Amnesty supporters show solidarity at Quesnel Lake

In solidarity with those fighting to protect Quesnel Lake from the effects of the Mount Polley mine disaster, Amnesty International staff and volunteers took part in a caravan from Vancouver to Quesnel Lake, BC between August 1 and 5th.

The caravan included adults, youth, and children who were inspired to meet with land and water defenders fighting to protect the environment and to share our solidarity and gratitude for their work on all our behalf. 

On August 1st, we visited with Sto:lo water defenders on Cheam First Nation lands on the banks of the Fraser River in BC’s Lower Mainland. Rick and June Quipp spoke to our delegation about the stressors affecting migrating salmon, such as deforestation from logging pine beetle killed wood, climate heating which raises the temperature of the river, and commercial over-fishing. They talked about how their community sent precious cans of salmon to Indigenous communities who were prevented by the disaster from carrying out their annual fish harvest. Salmon is a crucial part of a healthy diet in Indigenous communities around Quesnel Lake. 
[insert photo of June Quipp or Rick Quipp]

We spent that night in Kamloops, BC, in the southern Secwepemc territory, and met with Amnesty activists who had travelled from Kelowna to share their solidarity with those harmed by the disaster and a beautiful handpainted banner. 
[photo of banner]

The following day, the caravan travelled up to Blue River, near Wells Grey Provincial Park, to meet with the Tiny House Warriors and learn about their unique campaign to draw attention to their opposition to the TransMountain Pipeline.

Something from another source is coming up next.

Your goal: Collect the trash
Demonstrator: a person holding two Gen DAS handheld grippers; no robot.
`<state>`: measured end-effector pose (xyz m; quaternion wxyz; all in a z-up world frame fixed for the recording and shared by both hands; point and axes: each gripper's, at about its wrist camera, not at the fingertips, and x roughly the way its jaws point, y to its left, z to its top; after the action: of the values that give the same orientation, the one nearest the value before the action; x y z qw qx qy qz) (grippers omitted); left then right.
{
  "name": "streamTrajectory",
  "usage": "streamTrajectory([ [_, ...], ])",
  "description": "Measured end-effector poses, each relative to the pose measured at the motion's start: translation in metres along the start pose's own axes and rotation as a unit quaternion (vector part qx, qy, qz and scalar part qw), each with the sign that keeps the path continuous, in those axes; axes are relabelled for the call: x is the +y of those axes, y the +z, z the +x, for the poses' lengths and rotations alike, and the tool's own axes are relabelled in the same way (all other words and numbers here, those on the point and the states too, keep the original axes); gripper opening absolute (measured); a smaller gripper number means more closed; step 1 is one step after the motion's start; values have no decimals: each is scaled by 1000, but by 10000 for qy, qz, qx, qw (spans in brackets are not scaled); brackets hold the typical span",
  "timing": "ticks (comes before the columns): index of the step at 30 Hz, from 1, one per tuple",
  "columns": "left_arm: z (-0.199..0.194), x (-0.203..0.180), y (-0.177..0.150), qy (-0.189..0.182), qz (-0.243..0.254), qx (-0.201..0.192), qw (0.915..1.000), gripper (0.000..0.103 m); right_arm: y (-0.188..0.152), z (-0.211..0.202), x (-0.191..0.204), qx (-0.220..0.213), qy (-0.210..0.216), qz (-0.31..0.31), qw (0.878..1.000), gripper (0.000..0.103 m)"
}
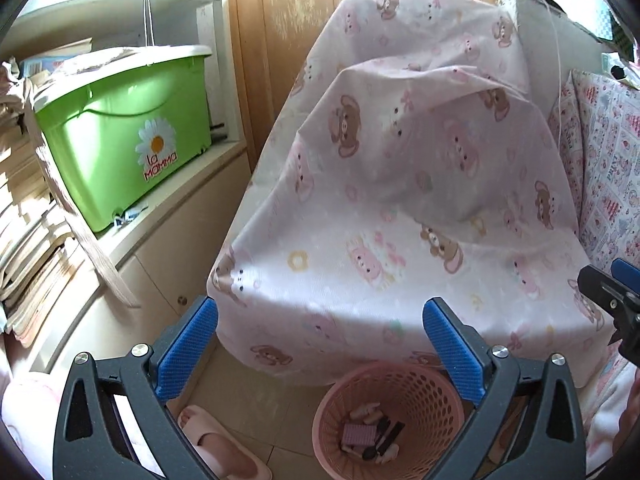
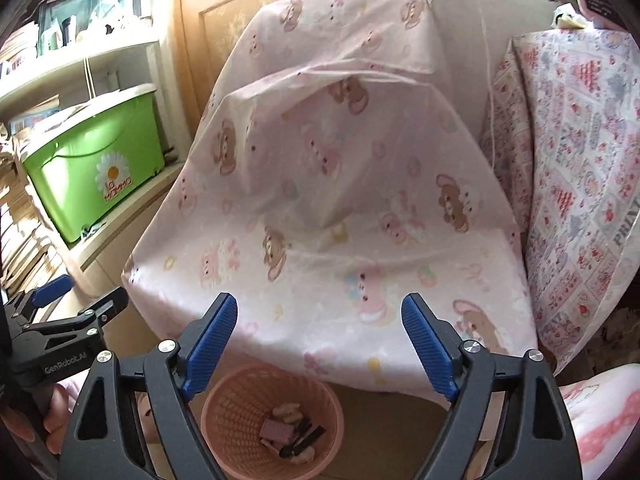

The group has built a tiny house village across the road from the proposed site of a worker camp to highlight theways in which resource development increases violence against Indigenous women and girls. 

The families that make up the Tiny House Warriors village have been subjected to despicable online attacks and threats for their stance on the TransMountain pipeline. Fears for their safety are growing and the risks they face have increased since the Alberta government announced it would fund a ‘war room’ to expose environmentalists as ‘liars’ who receive foreign funding aimed at destroying Canada’s own oil and gas industry. In an open letter, Amnesty International called on Premier Jason Kenney to abandon this strategy and ensure environmental defenders are able to freely express their views without fear of harm or human rights abuse. 

We are concerned about the well-being of environmental human rights defenders who are subjected to on-line and in person abuse because they oppose Canadian extractives industries. Canada must protect the rights of Indigenous and environmental human rights defenders to freedom of expression.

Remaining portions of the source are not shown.